Solid organ transplant recipients have a significant risk for developing Burkitt lymphoma (BL), US researchers have found.
Transplant recipients in the USA are 23 times more likely to develop BL than members of the general population, with an incidence of 10.8 cases per 100,000 person-years, say Sam Mbulaiteye (National Cancer Institute, Bethesda, Maryland, USA) and co-authors.
The team reviewed BL incidence in 203,557 solid organ recipients listed in the US Transplant Cancer Match Study of 1987 to 2009.
The incidence of BL peaked in solid organ recipients between 3 and 8 years after transplantation, contrasting with the sharp increase in risk for the virus-associated malignancies, diffuse large B-cell lymphoma and Kaposi sarcoma, 1 year after transplantation, the team reports in the American Journal of Hematology.

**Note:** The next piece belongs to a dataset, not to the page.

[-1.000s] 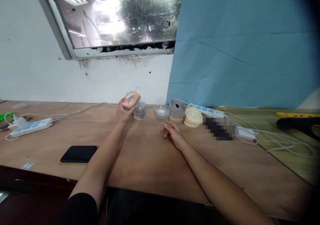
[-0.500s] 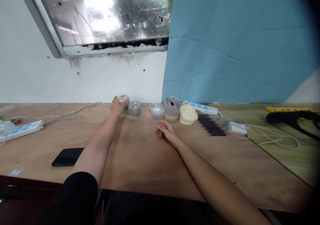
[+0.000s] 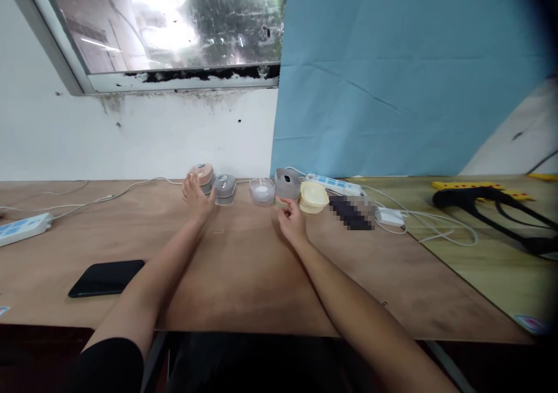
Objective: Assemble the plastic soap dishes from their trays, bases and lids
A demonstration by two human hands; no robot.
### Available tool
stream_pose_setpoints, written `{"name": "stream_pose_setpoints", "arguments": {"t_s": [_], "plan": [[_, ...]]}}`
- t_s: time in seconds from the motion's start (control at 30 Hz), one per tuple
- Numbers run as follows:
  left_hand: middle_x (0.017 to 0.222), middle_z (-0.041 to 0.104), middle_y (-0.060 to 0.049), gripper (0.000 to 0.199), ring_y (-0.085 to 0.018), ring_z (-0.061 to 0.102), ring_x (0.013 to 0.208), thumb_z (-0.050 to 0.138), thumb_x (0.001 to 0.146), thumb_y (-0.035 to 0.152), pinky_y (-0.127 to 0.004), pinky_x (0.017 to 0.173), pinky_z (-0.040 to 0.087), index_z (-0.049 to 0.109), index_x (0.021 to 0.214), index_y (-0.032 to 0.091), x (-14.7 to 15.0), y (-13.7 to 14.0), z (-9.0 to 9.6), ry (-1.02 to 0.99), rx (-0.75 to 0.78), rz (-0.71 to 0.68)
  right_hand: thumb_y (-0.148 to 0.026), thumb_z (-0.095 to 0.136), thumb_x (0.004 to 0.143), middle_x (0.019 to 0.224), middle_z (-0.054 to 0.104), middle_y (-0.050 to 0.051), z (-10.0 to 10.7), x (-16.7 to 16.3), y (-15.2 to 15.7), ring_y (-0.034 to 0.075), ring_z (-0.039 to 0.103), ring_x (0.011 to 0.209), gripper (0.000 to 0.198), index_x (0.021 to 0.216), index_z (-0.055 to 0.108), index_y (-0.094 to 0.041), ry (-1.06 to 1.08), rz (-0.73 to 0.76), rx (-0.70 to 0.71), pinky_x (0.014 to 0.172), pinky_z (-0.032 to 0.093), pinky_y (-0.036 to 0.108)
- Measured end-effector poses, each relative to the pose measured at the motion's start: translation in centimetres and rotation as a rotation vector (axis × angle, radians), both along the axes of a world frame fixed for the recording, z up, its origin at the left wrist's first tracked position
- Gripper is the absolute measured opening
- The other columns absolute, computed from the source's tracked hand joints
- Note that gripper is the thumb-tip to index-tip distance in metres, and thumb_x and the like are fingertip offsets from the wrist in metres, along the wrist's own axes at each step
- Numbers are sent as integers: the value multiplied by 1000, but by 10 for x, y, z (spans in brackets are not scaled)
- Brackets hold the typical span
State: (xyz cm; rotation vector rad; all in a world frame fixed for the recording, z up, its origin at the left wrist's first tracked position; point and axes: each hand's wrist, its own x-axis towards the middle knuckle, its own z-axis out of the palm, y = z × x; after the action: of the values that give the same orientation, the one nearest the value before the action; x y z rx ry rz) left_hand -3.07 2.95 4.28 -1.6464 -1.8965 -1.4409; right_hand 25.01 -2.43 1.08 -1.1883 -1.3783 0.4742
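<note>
My left hand [image 3: 198,200] has its fingers spread in front of a stack of lidded containers with a peach lid [image 3: 203,172] on top. Close to its thumb is a second stack under a grey lid [image 3: 225,182]. My right hand [image 3: 293,223] has its fingers drawn together at the front of a stack topped by a grey container [image 3: 288,182]; what they grip, if anything, is hidden. Left of that hand sits a clear container [image 3: 262,192]. Pale yellow containers [image 3: 314,195] are nested on its right.
A black phone [image 3: 107,278] lies at the left. Power strips [image 3: 26,229] with white cables sit at the left and behind the containers. A white adapter [image 3: 390,217], a pixelated dark item [image 3: 352,213] and a black strap-like object [image 3: 488,207] are on the right.
My left hand has come off the peach-lidded stack and opened beside it. My right hand has moved up to the grey-topped stack, its fingers closing. The view has shifted slightly right.
</note>
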Motion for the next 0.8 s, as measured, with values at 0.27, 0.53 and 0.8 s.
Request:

"This longer latency suggests that progression to BL occurs after chronic immunosuppression and chronic EBV [Epstein-Barr virus] infection," say the researchers. "Alternatively, the lower incidence of BL in the first few years after transplantation may reflect the negative impact of intense immunosuppression on progression to BL during that period."

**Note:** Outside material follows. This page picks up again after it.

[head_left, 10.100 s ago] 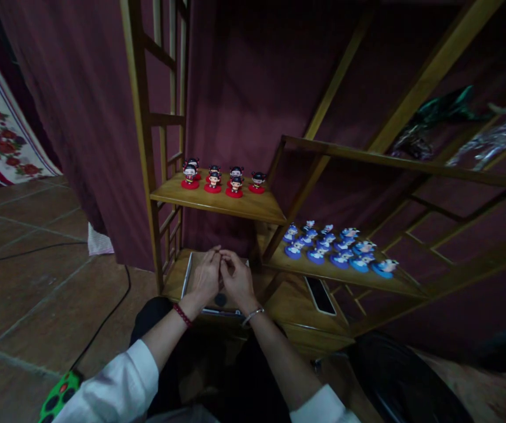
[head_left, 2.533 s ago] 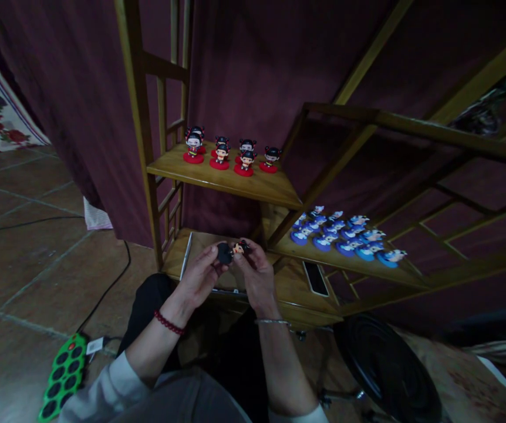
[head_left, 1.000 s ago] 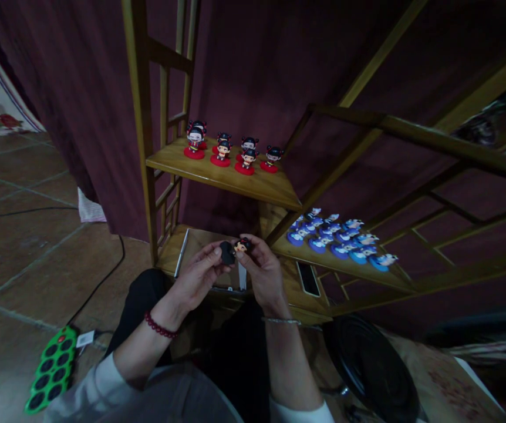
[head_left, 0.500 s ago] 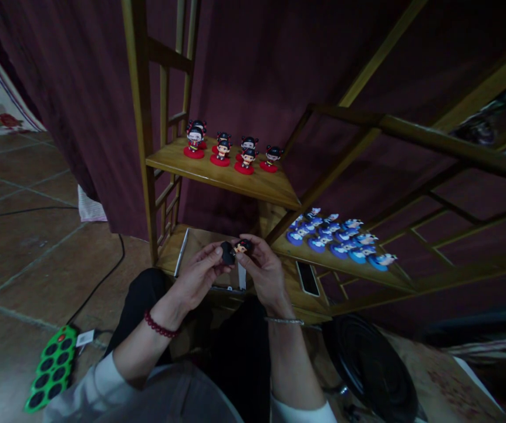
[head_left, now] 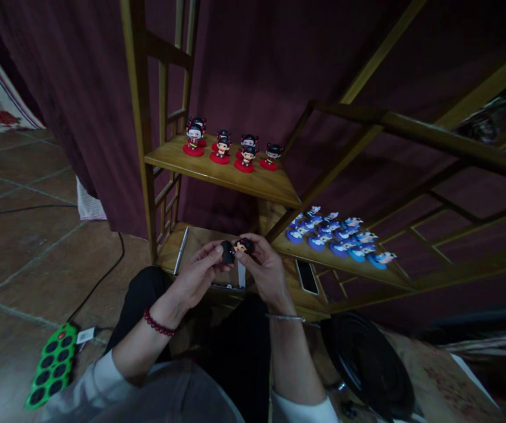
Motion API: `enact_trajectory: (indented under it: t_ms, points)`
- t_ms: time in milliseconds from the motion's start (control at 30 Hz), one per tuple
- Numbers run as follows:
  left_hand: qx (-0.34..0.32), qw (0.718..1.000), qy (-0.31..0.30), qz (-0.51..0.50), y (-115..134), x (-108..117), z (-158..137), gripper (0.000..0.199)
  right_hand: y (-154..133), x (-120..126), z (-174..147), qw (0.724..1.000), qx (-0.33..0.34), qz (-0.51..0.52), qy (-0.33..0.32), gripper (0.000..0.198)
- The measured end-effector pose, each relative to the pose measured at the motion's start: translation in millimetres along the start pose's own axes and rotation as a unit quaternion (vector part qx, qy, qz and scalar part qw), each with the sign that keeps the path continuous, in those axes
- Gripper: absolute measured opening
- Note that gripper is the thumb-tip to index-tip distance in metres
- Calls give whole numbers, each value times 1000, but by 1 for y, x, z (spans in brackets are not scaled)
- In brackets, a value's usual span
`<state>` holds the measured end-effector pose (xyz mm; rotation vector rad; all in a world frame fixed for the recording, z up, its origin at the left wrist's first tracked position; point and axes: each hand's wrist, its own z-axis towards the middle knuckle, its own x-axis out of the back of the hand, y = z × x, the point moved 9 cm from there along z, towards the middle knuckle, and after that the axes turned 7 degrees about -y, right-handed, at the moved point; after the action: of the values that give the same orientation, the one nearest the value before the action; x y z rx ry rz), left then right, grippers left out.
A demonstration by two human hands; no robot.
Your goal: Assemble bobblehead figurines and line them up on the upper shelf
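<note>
Between both hands is a small black-haired figurine [head_left: 240, 247], lying sideways with its head to the right. My left hand [head_left: 202, 267] is closed on its round black base [head_left: 228, 252], thumb on top. My right hand [head_left: 265, 267] pinches the head end, fingers behind and thumb in front. Just below them on the low shelf is an open cardboard box [head_left: 195, 235]; its contents are mostly hidden by my hands. Similar figurines on red bases [head_left: 248, 157] stand on the wooden shelf [head_left: 218, 173] above.
Blue and purple figurines [head_left: 341, 235] stand in rows on the right shelf. A dark-screened phone [head_left: 307, 277] lies below them. At lower right is a round black object [head_left: 370, 367]. A green power strip [head_left: 53, 364] with its cable rests on the tiled floor [head_left: 10, 252].
Both hands hold the figurine in nearly the same place. The figurine's base looks slightly turned; otherwise little differs.
</note>
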<state>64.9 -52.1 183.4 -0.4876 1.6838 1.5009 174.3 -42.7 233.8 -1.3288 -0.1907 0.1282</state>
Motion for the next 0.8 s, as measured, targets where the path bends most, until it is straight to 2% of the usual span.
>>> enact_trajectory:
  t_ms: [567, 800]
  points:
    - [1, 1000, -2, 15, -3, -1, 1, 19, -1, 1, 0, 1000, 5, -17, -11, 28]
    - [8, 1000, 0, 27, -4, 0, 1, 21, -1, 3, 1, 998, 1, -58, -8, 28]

Of note, the incidence of BL was significantly higher in patients who received their organ before the age of 18 years compared with at 35 years or older (incidence rate ratio [IRR]=3.49) and in liver or heart than kidney recipients (IRR=2.91 and 2.39, respectively), after adjusting for confounding factors.
By contrast, BL was less common in female than male recipients (IR=0.45) and in Black than White patients (IRR=0.33). Patients seropositive for EBV at baseline were also less likely to develop BL than seronegative patients (IRR=0.34).
The risk for BL was also reduced by treatment with azathioprine (IRR=0.56) and corticosteroids (IRR=0.48), the researchers say.
Mbulaiteye et al also found that 69% of 32 examined LB tumors were positive for EBV. "This suggests the presence of distinct BL entities, which may differ in etiology," they write.